REQUIREMENT: Every line that holds the word "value" needs to be copied from the data below.

GIVEN INFORMATION:
-.-.-
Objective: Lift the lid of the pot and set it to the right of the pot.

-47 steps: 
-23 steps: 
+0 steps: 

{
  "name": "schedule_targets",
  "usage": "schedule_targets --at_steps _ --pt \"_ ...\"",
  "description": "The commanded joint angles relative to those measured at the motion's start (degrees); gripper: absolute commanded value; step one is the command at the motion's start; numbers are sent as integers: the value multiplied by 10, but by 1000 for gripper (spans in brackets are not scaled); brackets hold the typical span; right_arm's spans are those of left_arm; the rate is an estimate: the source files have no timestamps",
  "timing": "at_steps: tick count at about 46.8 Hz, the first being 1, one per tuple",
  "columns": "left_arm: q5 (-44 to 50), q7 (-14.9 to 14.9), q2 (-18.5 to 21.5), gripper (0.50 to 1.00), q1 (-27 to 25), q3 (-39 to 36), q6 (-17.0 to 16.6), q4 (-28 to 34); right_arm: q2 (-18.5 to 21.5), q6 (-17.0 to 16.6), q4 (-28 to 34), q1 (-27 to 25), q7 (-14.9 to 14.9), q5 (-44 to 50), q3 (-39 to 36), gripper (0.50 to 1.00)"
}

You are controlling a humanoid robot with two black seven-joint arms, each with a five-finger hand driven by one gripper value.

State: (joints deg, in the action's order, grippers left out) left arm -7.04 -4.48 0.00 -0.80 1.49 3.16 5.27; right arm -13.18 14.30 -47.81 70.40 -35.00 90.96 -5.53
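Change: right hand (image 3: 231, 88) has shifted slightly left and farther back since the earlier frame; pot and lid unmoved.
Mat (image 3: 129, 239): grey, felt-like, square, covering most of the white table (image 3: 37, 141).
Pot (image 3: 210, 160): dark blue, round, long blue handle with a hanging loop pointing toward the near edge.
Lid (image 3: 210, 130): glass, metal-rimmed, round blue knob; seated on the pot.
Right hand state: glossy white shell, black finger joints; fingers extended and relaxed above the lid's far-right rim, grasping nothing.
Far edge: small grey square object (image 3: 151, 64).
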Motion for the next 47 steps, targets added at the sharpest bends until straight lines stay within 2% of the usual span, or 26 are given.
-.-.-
ANSWER BELOW:
  "description": "The commanded joint angles relative to those measured at the motion's start (degrees); gripper: absolute commanded value; step one is the command at the motion's start; numbers are sent as integers: the value multiplied by 10, but by 1000 for gripper (spans in brackets are not scaled); brackets hold the typical span; right_arm's spans are those of left_arm; the rate is an estimate: the source files have no timestamps",
You are controlling a humanoid robot with two black seven-joint arms, each with a five-finger hand driven by one gripper value.

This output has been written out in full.